We found a significant independent relationship between eGFR and TNF-α level; the lower the eGFR, the higher was the circulating level of TNF-α. This observation is consistent with several studies reporting elevated circulating TNF-α levels in patients with chronic kidney disease and the inverse relationship between eGFR and circulating TNF-α level in patients with HF [32, 33]. Furthermore, we found that the only factor correlating with elevated CRP level was lower percentage of REM sleep, consistent with the results of a recent study that reported the association between less REM sleep and higher CRP levels in Swedish women from the general population [34]. Although the causal relationship between REM sleep and CRP level and its effect remain controversial, the previous findings by Irwin and colleagues [35] revealed the reduced REM sleep following administration of interleukin-6—a well-known activator of CRP in the liver.

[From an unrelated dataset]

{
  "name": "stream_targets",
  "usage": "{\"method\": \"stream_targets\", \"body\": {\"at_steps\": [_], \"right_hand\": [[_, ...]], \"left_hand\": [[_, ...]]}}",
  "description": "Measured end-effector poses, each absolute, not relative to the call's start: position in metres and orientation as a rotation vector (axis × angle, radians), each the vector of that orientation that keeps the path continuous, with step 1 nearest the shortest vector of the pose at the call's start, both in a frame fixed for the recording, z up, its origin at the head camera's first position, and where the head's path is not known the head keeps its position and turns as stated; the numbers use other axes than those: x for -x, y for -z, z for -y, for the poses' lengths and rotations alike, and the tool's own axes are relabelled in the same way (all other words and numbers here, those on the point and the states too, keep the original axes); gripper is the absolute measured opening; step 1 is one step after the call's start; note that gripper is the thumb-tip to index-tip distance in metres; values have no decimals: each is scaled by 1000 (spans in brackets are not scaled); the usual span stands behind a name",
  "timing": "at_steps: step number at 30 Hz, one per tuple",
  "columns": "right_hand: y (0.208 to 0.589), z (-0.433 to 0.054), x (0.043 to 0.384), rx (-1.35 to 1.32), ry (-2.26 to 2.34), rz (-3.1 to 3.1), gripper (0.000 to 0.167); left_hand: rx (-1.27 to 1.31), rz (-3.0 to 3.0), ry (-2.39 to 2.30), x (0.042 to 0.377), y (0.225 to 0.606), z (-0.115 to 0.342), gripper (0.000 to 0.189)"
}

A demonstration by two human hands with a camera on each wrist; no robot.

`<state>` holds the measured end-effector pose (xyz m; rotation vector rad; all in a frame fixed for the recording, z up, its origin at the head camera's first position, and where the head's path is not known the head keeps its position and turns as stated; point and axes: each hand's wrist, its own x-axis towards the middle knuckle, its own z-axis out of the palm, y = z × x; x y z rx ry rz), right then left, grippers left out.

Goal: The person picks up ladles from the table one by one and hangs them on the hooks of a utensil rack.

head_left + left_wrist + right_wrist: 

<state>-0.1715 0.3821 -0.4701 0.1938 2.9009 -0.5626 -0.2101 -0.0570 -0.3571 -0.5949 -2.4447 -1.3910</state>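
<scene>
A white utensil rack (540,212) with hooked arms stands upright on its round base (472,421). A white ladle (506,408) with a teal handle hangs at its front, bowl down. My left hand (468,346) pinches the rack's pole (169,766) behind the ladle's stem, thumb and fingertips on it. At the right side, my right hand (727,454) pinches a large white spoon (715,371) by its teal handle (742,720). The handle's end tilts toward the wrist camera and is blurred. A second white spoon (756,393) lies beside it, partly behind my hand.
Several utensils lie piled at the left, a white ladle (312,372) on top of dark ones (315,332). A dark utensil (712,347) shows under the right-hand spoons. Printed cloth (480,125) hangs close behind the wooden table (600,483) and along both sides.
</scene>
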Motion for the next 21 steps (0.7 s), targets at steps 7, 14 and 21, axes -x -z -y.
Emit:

The present study has several limitations, including the small number of participants. Owing to this, the results of the present study do not provide a definitive conclusion regarding the relationship between inflammation and SDB in patients with HF. Therefore, future studies with a larger sample size are necessary to confirm the findings of this study. Second, as this was an observational cross-sectional study, the results do not prove the cause-and-effect relationship between SDB and TNF-α. One way to determine the existence of a cause-and-effect relationship between these factors is through an interventional trial for SDB. Finally, the ability to control confounders may be limited by the sample size. It is, therefore, possible that other unmeasured factors may have affected the relationship between SDB and TNF-α.

In conclusion, we show that the severity of SDB expressed as AHI in patients with HF is directly related to the circulating level of TNF-α but not circulating CRP level. These findings should be confirmed in a larger randomized controlled trial investigating whether any effective intervention for SDB may reduce the circulating level of TNF-α in patients with HF.